Apart from the images, output the data below exactly.

________________________________________

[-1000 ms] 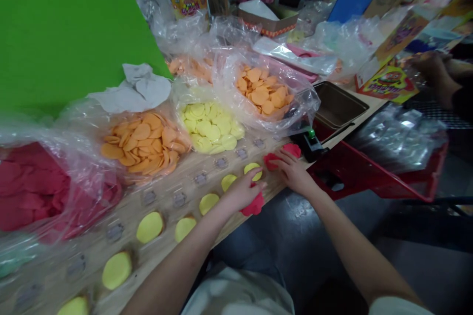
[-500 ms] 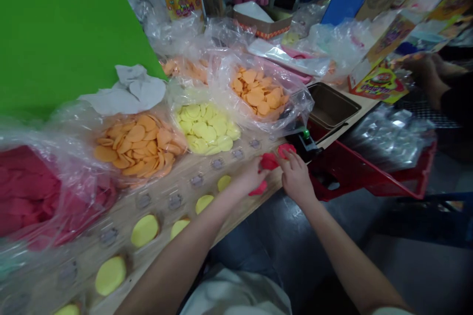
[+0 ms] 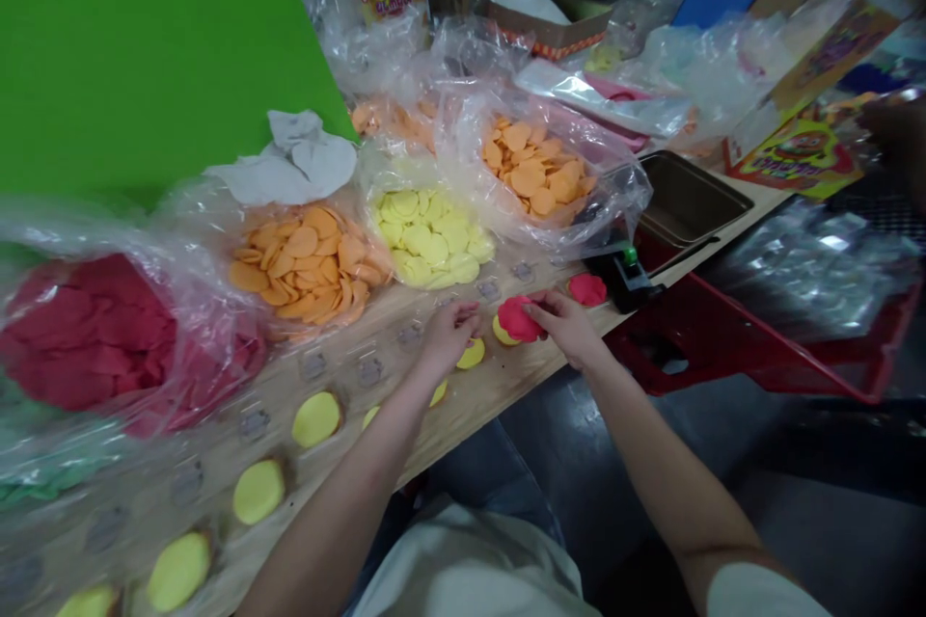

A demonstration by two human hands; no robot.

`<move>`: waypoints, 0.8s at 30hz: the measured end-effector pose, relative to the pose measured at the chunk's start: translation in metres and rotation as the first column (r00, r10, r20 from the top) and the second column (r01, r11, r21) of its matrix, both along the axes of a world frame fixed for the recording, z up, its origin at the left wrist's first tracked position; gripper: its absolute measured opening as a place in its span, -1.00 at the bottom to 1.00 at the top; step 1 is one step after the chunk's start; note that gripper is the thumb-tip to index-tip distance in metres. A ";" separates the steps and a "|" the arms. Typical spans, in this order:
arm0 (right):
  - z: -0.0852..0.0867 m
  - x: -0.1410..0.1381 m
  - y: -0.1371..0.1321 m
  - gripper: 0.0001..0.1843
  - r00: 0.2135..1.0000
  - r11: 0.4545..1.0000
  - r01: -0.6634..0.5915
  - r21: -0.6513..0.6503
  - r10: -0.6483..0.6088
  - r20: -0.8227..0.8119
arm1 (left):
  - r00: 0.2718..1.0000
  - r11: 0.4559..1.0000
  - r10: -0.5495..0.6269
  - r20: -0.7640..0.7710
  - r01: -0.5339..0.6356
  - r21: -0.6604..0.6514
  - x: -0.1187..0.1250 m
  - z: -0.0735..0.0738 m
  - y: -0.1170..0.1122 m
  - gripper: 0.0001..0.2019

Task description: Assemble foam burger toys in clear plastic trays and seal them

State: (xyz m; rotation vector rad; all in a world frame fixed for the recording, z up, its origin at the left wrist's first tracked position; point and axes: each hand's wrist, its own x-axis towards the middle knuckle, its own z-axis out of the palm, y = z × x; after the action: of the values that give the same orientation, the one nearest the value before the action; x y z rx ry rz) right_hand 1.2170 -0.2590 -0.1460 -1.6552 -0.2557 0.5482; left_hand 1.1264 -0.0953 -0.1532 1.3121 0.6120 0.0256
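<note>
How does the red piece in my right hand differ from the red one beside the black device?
The held red piece is pinched in your right hand, while the other red piece lies untouched. The held red piece partly hides a yellow disc from view; the other red piece sits next to the black device. Both are red with wavy edges.

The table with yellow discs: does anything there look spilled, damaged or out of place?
No clear spill or damage stands out. The white sheet looks untidy: crumpled, between the green panel and the left orange pile.
</note>
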 end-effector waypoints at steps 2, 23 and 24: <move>-0.001 0.004 0.004 -0.69 0.992 0.993 -0.077 -0.089 0.086 0.093 | 0.997 0.995 0.066 0.035 -0.068 0.078 -0.005 -0.004 0.005 -0.82; -0.032 -0.044 -0.031 -0.41 0.503 0.526 0.373 -0.764 0.577 0.644 | 0.802 0.170 -0.589 -0.093 0.236 0.957 -0.020 -0.014 -0.029 -0.34; -0.034 -0.048 -0.029 -0.40 0.488 0.511 0.389 -0.767 0.592 0.641 | 0.801 0.161 -0.589 -0.107 0.246 0.956 -0.021 -0.016 -0.030 -0.31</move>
State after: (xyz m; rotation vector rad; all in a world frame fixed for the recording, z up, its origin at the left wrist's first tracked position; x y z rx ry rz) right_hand 1.1695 -0.2882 -0.1797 -2.9032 -1.0292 -0.2850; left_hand 1.1058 -0.1254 -0.1694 2.6171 -0.2045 0.1399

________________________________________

Final answer
[-1000 ms] 
[-500 ms] 
[+0 ms] 

A demonstration by two human hands; no robot.

`<move>`: waypoints, 0.8s at 30hz: the measured end-effector pose, relative to the pose measured at the chunk's start: translation in metres and rotation as the first column (r00, r10, r20 from the top) and the second column (r01, r11, r21) of its matrix, both along the axes of a world frame fixed for the recording, z up, its origin at the left wrist's first tracked position; gripper: its absolute measured opening as a place in its span, -1.00 at the bottom to 1.00 at the top; step 1 is one step after the chunk's start; note that gripper is the thumb-tip to index-tip distance in metres. A ";" separates the steps and a "|" the arms. Typical spans, in this order:
arm0 (right):
  - z: -0.0852..0.0867 m
  - x: -0.1410..0.1381 m
  - y: -0.1371..0.1321 m
  - gripper: 0.0001..0.1843
  - r00: 0.2135..1.0000
  - r11: 0.4545..1.0000
  - r01: -0.6634..0.5915
  - r21: -0.6513..0.6503
  - r10: -0.6483..0.6088
  - r20: -0.8227..0.8119
arm1 (left):
  - r00: 0.2718..1.0000
  - r11: 0.4559..1.0000
  - r10: -0.5495..0.6269
  - r20: -0.7640..0.7710
  - r01: -0.5339..0.6356
  - r21: -0.6604..0.6514
  - x: -0.1187..0.1250 m
  - z: -0.0735..0.0738 m
  - y: -0.1170..0.1122 m
  - gripper: 0.0001..0.2019

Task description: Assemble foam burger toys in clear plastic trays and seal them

State: (xyz m; rotation vector rad; all in a world frame fixed for the recording, z up, its origin at the left wrist's first tracked position; point and axes: each hand's wrist, its own x-axis towards the middle knuckle, its own z-axis out of the palm, y = z × x; after the action: of the values that give the same orientation, the one nearest the value before the action; x y z rx ry rz) right_hand 1.2170 -0.2590 -0.1460 -1.6552 -0.2557 0.5482; left_hand 1.1264 -0.0953 -0.1532 1.3121 0.6120 0.0256
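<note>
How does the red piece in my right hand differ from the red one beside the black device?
The held red piece is pinched in your right hand, while the other red piece lies untouched. The held red piece partly hides a yellow disc from view; the other red piece sits next to the black device. Both are red with wavy edges.

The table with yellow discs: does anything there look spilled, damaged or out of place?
No clear spill or damage stands out. The white sheet looks untidy: crumpled, between the green panel and the left orange pile.
</note>
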 end-effector waypoints at steps 2, 23 and 24: <move>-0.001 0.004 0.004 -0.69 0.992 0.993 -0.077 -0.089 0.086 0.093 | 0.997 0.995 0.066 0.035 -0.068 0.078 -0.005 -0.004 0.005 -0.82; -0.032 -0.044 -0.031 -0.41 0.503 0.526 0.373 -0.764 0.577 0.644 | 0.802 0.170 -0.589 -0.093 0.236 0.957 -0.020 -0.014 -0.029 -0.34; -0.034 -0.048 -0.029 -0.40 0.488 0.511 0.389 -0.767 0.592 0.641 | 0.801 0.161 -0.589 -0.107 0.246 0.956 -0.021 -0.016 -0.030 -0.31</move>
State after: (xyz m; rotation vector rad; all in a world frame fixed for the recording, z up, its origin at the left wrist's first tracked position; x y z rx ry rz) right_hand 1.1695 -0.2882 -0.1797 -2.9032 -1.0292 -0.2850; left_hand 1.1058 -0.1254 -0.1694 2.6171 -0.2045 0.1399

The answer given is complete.